The 2019–21 Bundesliga was the 75th season of the Bundesliga, Germany's premier field hockey league. It began on 7 September 2019 and it concluded with the championship final on 9 May 2021 in Mannheim. Due to the COVID-19 pandemic the league was suspended on 13 March until 1 April 2020. The season returned on 5 September 2020 and was extended into 2021 with an extra round of matches.

For the 2019–21 season, the German Hockey Federation introduced a new format. The league was played by twelve teams grouped in two pools of six (Pool A and Pool B) based on the previous season's ranking. The teams of the same pool competed 2 times and faced the teams of the other pool once. The first four of each pool qualified for the play-offs and the last two of each pool played the play-downs.

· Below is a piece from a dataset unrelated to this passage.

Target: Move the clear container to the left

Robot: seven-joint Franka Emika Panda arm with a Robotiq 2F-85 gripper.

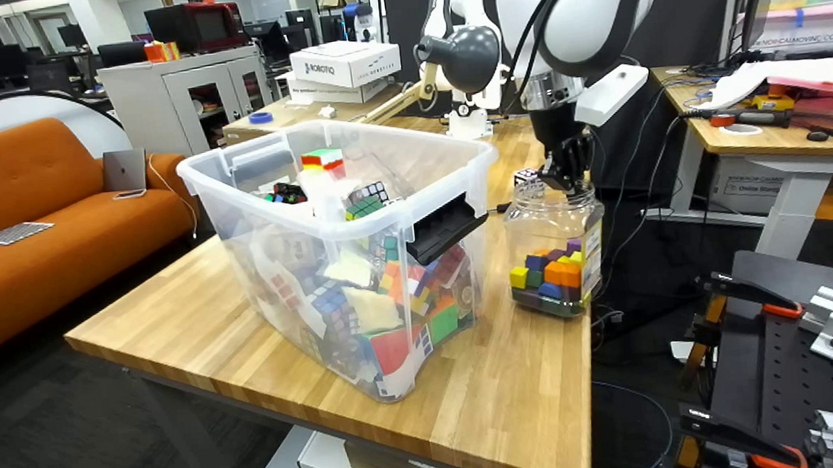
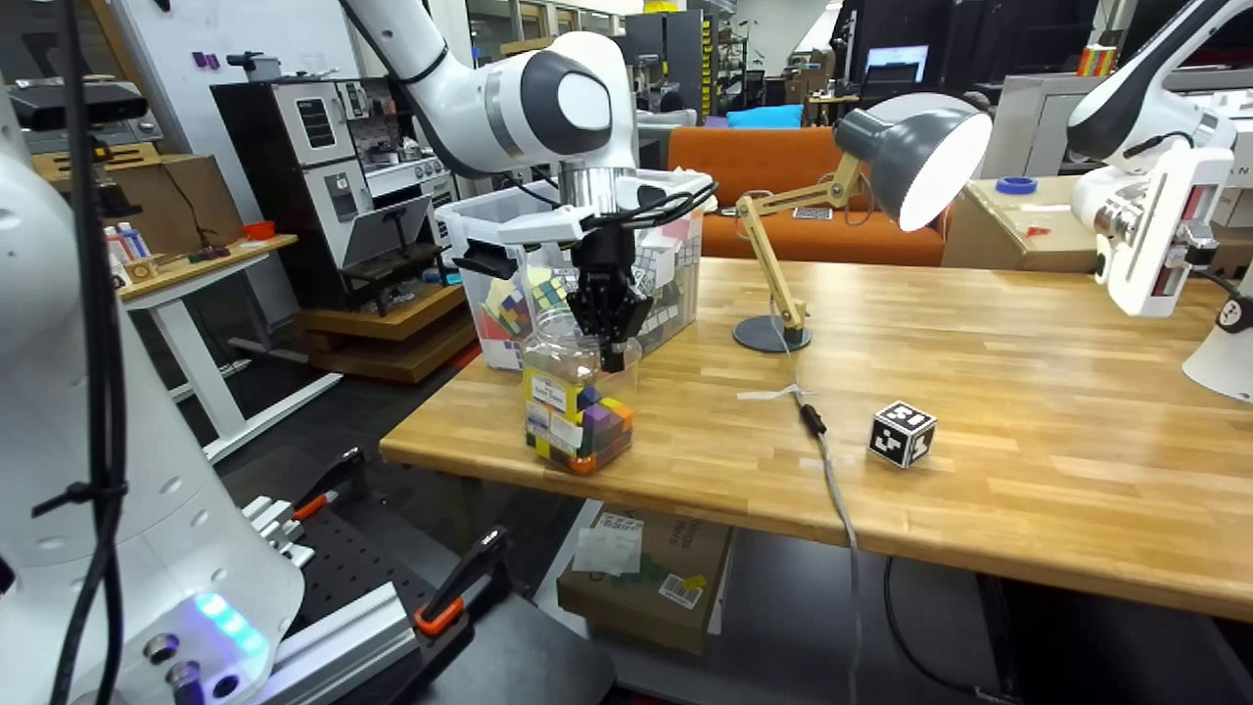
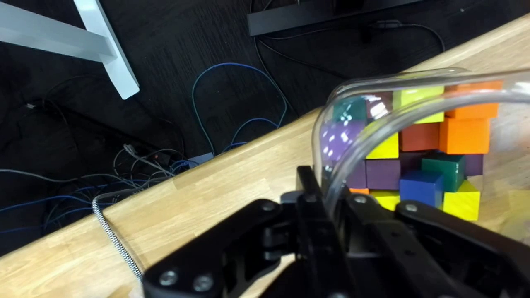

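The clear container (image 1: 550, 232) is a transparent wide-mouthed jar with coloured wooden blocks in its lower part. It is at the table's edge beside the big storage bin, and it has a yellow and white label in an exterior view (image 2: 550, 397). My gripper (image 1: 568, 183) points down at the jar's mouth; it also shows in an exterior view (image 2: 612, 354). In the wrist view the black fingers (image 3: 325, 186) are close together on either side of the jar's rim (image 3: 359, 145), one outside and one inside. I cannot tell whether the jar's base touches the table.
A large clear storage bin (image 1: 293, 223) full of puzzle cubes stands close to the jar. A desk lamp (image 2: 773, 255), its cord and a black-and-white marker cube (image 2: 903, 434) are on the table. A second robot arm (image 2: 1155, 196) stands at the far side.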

Club an der Alster were the two-time defending champions.

==Teams==

A total of 12 teams participated in the 2019–2021 edition of the Bundesliga. The promoted teams were Großflottbek and Rüsselsheimer who replaced TSV Mannheim and Bremer HC.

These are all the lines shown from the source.